--- Stored data ---

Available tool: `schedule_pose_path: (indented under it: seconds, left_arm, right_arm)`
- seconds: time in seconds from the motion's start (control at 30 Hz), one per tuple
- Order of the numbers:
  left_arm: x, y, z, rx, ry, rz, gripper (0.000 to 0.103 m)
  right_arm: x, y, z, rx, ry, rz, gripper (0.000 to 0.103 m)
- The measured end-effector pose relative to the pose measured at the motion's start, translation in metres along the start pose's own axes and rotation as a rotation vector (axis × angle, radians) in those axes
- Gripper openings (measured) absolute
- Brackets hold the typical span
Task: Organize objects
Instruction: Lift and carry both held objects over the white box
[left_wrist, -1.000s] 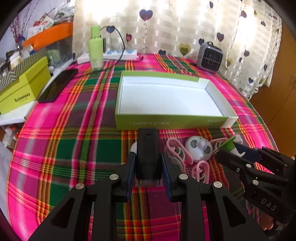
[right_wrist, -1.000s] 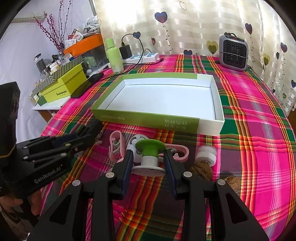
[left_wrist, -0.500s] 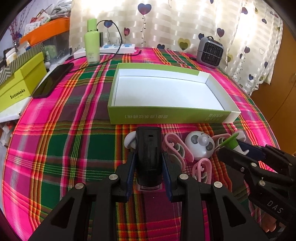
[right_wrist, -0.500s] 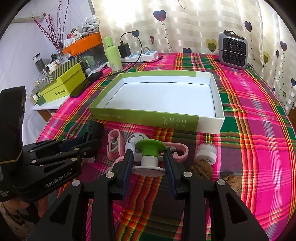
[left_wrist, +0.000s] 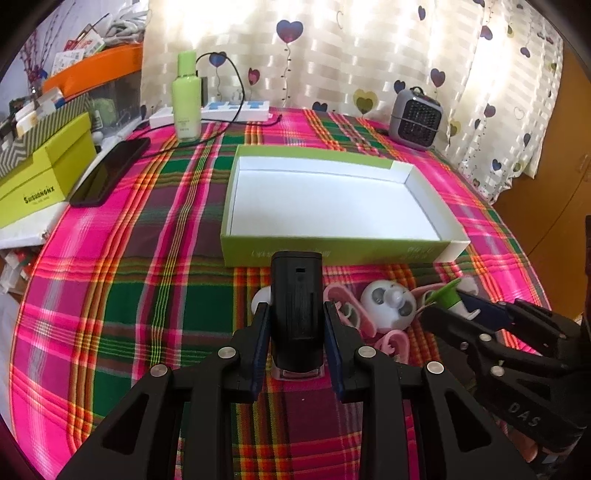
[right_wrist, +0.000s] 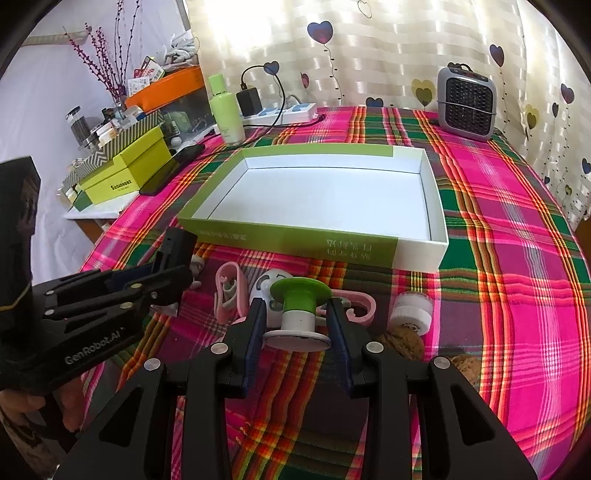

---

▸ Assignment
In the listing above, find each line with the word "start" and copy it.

▸ Result of this task
- seconds: time in seconds from the motion's start (control at 30 Hz), one per tuple
- The measured end-effector pose relative to the pose measured at the motion's start, translation in metres along the start pose's own axes and rotation as a rotation vector (axis × angle, radians) in those axes

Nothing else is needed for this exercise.